Breaking Down Barriers and Changing Lives

Katie has no hesitation jumping into a forklift and showing every man and woman around her the ropes. She’s no stranger to breaking down barriers and striking down any misconceptions that come her way about a woman’s place in the warehouse.

For the past eight years, Katie has used her skills to LIFT her community through a unique Freestore Foodbank program that provides free hands-on job training and certification for unemployed and underemployed tristate neighbors. Katie is the program manager of LIFT the TriState, combining her master’s degree in education with her mastery of heavy machinery.

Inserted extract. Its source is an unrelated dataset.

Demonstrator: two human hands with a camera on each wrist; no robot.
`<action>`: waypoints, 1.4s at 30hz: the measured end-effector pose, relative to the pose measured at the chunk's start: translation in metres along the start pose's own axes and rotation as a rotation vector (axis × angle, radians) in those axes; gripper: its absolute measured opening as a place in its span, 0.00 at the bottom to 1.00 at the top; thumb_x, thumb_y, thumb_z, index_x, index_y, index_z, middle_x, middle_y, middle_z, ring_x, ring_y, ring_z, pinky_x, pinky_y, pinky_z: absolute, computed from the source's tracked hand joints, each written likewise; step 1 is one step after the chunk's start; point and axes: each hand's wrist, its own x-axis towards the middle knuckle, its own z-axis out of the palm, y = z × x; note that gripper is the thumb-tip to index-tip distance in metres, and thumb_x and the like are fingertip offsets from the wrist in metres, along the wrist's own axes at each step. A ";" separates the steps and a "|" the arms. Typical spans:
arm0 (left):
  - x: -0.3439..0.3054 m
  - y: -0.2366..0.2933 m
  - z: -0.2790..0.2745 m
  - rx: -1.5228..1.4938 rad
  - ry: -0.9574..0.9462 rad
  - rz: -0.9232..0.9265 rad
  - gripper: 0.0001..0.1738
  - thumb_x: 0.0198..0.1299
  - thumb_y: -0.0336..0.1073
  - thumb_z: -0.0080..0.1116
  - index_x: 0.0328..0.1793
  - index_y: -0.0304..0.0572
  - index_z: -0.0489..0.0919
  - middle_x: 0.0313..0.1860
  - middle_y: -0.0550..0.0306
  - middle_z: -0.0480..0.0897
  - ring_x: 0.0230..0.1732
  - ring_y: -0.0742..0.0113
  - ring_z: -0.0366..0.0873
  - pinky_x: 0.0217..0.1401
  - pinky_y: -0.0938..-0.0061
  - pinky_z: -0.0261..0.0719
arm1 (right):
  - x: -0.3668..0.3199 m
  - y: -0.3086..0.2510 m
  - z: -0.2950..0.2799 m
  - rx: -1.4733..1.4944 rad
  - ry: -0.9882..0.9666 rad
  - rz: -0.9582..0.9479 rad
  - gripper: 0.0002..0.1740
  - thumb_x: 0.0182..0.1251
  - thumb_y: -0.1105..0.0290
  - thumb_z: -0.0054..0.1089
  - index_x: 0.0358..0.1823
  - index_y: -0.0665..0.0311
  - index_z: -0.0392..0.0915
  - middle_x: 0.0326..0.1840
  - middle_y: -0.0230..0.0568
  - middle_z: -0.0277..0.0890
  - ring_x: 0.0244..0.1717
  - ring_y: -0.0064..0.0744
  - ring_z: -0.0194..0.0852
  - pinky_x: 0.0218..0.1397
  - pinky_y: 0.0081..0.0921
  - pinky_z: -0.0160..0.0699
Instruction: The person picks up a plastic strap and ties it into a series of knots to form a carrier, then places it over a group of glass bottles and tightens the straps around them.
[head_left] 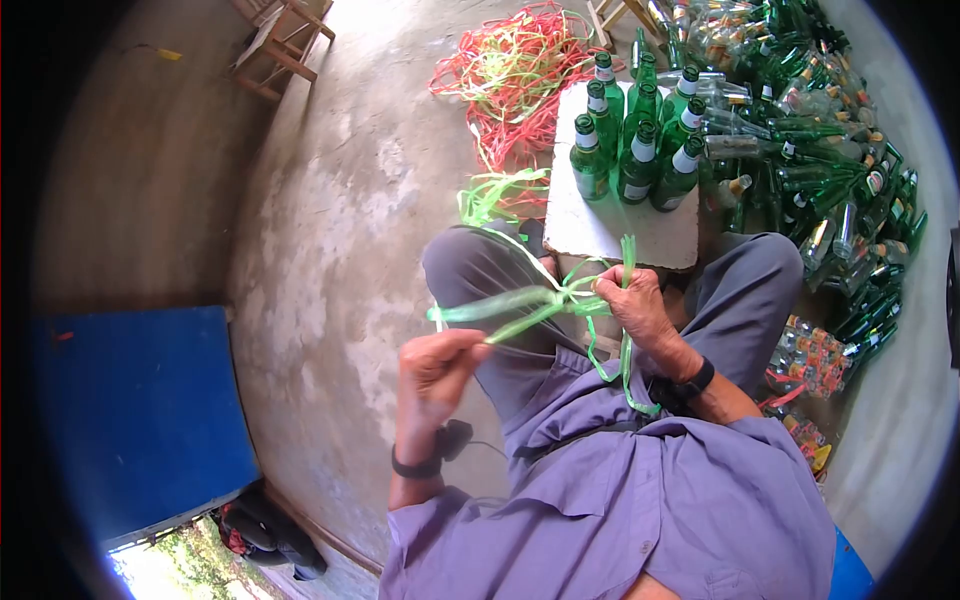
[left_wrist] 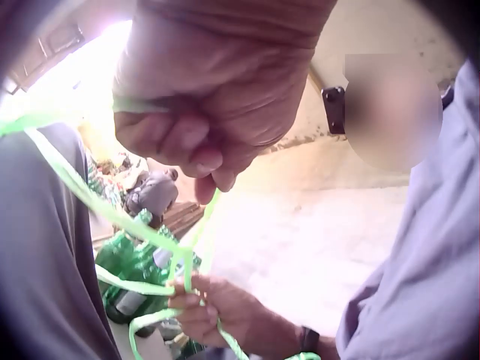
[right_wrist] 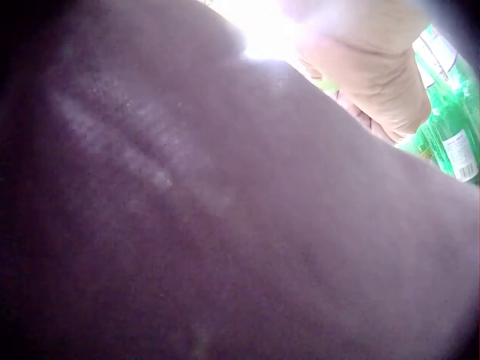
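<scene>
Light green plastic strapping [head_left: 570, 296] runs between the two hands over the person's lap, with a knot-like crossing near the right hand. My left hand [head_left: 432, 368] pinches one strand and holds it out to the left; in the left wrist view the left hand [left_wrist: 217, 97] has its fingers curled with green strip coming from it. At the crossing, my right hand [head_left: 640, 308] grips the strips between thumb and fingers, and loose ends dangle below it. The right wrist view shows part of the right hand [right_wrist: 367, 67], the rest covered by a large dark blurred surface.
Several green bottles [head_left: 641, 150] stand on a white block [head_left: 570, 225] ahead. A heap of bottles [head_left: 830, 140] fills the right side. Red and green strips [head_left: 520, 70] lie piled on the floor beyond. A blue panel [head_left: 140, 410] is at left, a wooden stool [head_left: 275, 50] behind.
</scene>
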 end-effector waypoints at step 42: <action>-0.016 0.008 0.031 0.094 -0.197 0.113 0.06 0.58 0.29 0.65 0.37 0.33 0.82 0.26 0.49 0.81 0.24 0.60 0.79 0.29 0.70 0.74 | -0.004 0.009 0.007 -0.063 0.009 -0.146 0.08 0.65 0.71 0.63 0.32 0.70 0.83 0.20 0.26 0.73 0.24 0.13 0.66 0.28 0.20 0.67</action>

Katie didn’t start out planning to teach heavy machinery. “I fell into it,” she says. Katie was hired by Cincinnati State to work in business and career development, and her focus was students going into the machinery industry. She decided she could better help them if she had a better understanding of what they do. So, she learned how to operate forklifts.

When the position to teach and manage LIFT opened at Freestore Foodbank, “it was a no-brainer,” Katie says. “I never thought when I got into education that this is what I would do.” She says it might be a weird combination of skills, but it works for her, and it certainly works for the people she helps, too.

Before coming to Freestore Foodbank, Katie says she understood only a small piece of the work we do here. She didn’t fully appreciate the extent of our work to end hunger, but she also didn’t fully understand the life experiences of many of the neighbors we serve. “Sometimes I feel like I want to put myself in their shoes, but I can’t because I wasn’t raised the way they were and didn’t grow up in the neighborhoods they grew up in,” she says. “The things they’ve had to experience in their lives are things I would never have to deal with. When I think about it, the empathy kicks in and gives me a better perspective of why we do what we do.”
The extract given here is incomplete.